____ SOURCE MATERIAL

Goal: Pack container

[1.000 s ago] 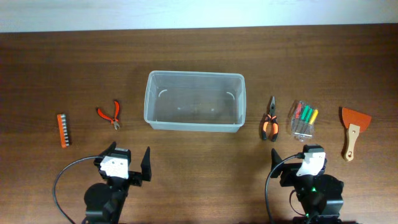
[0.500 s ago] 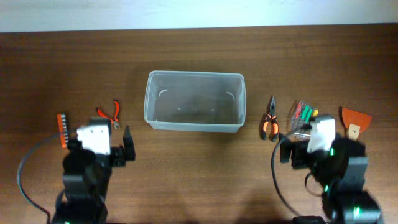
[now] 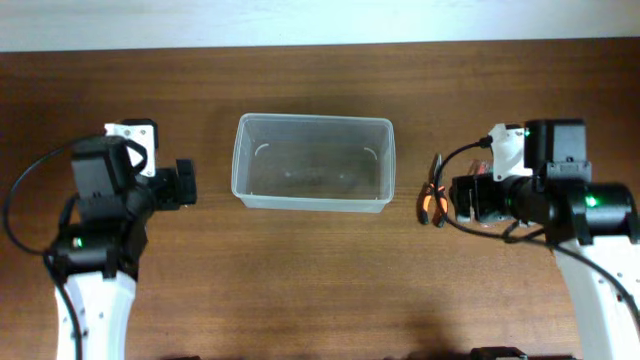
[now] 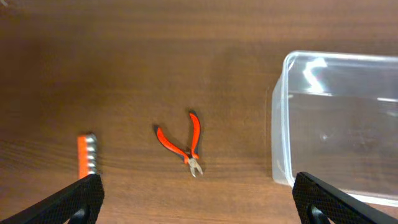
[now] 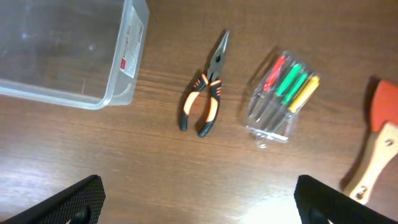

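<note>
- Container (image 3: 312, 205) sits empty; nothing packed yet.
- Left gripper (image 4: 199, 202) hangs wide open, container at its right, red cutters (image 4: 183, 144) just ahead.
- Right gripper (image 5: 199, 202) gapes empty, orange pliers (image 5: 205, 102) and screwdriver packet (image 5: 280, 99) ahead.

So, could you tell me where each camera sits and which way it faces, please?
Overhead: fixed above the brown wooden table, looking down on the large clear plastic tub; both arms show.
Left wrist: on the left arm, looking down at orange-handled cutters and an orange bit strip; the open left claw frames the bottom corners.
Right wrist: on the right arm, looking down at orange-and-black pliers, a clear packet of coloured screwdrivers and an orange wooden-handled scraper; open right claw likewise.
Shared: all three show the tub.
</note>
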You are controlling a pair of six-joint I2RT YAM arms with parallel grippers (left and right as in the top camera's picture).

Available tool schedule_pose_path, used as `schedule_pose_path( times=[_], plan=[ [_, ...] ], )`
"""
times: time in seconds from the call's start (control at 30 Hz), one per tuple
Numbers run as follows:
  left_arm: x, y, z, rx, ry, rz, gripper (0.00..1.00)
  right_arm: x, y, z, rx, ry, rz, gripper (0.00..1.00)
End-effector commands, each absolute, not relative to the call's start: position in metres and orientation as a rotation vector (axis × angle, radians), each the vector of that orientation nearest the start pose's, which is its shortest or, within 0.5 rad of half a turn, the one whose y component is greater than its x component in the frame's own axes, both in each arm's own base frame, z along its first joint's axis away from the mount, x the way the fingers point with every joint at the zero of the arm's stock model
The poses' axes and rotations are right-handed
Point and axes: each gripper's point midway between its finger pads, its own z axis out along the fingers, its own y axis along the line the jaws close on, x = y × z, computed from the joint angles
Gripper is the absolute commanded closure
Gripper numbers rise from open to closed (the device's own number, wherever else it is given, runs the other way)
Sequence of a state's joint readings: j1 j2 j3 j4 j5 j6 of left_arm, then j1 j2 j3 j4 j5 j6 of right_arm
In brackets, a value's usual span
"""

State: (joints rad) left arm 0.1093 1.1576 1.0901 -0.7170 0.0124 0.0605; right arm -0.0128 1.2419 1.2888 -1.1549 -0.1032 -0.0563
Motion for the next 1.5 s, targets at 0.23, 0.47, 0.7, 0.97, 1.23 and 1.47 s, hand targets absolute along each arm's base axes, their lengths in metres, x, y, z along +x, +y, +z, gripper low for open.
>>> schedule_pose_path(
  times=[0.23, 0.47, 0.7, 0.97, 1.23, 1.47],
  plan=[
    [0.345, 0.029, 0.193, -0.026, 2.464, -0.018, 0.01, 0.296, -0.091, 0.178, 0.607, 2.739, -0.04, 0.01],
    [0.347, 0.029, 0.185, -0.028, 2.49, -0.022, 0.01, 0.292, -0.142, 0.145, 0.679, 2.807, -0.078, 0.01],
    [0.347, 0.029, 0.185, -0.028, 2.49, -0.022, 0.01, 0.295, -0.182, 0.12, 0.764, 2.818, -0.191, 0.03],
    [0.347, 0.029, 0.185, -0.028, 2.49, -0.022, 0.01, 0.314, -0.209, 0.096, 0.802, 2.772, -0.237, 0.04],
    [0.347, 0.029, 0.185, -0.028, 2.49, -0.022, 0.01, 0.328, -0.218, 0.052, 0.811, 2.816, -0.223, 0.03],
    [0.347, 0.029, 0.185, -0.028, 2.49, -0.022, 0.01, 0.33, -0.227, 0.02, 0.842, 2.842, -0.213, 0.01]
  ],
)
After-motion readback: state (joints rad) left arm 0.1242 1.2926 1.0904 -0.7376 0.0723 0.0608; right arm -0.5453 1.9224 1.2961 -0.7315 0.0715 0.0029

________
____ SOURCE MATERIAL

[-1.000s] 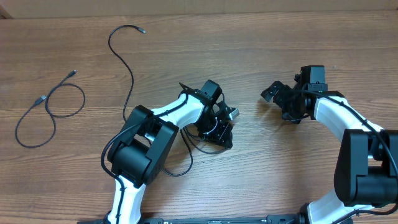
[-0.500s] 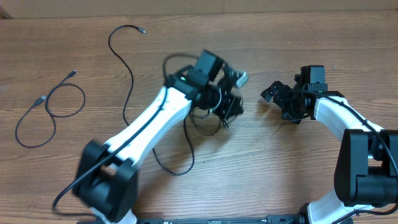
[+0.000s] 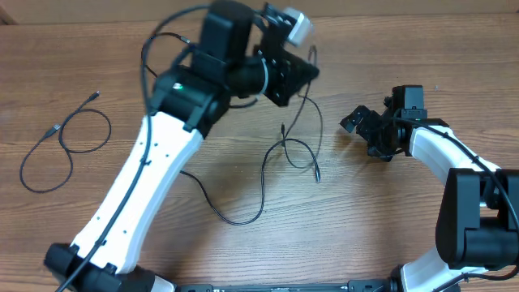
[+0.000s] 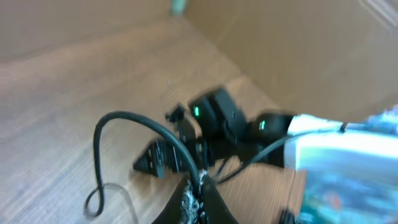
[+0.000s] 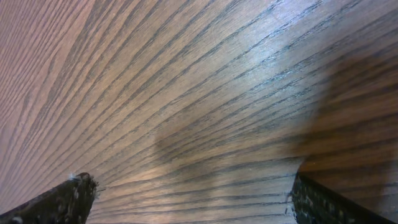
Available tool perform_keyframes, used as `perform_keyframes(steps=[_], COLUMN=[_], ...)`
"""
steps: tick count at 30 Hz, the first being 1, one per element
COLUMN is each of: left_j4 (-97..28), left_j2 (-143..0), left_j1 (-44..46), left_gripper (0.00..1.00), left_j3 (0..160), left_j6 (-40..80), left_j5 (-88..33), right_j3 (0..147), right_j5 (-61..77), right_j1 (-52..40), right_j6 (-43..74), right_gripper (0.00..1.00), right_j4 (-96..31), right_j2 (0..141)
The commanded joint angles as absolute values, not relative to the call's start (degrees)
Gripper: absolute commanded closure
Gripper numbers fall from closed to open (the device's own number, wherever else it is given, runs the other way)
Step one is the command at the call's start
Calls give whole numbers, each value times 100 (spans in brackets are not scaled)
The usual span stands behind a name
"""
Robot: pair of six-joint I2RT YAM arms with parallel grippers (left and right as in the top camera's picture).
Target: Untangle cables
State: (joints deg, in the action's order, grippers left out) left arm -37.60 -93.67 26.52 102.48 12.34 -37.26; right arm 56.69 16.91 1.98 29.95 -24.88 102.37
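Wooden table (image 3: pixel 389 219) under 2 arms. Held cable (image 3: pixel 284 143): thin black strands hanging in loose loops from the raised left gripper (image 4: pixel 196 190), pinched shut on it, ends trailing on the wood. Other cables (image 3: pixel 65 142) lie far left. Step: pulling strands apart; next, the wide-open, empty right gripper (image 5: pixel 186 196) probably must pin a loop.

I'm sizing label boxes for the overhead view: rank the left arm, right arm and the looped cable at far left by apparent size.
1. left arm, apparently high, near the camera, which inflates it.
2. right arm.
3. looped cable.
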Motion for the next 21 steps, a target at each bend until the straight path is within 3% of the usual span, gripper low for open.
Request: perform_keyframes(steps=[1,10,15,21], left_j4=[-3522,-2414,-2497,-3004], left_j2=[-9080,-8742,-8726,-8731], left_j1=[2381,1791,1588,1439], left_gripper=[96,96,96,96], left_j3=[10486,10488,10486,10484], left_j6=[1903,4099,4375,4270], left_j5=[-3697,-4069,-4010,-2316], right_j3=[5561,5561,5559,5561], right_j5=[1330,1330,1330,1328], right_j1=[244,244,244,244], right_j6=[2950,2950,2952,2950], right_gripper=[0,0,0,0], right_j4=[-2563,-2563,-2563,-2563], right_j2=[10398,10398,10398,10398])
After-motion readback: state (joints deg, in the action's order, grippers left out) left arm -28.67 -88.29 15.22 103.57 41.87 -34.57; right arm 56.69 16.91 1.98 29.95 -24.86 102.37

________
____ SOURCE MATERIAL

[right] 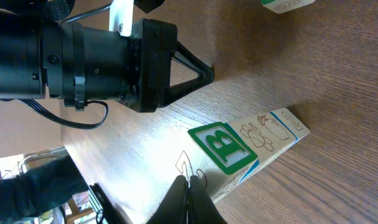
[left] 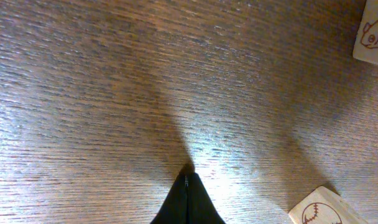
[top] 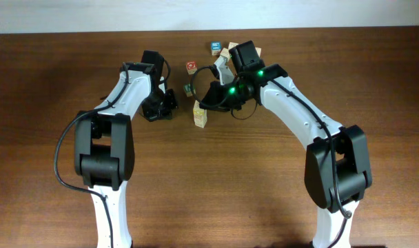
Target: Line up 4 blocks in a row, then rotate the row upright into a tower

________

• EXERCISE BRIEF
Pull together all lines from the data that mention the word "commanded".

• SOLUTION FOR THIS PROBLEM
Gripper is the absolute commanded closure
The commanded joint angles as absolute values, not relative to the call's start (degrees)
Gripper: absolute commanded closure

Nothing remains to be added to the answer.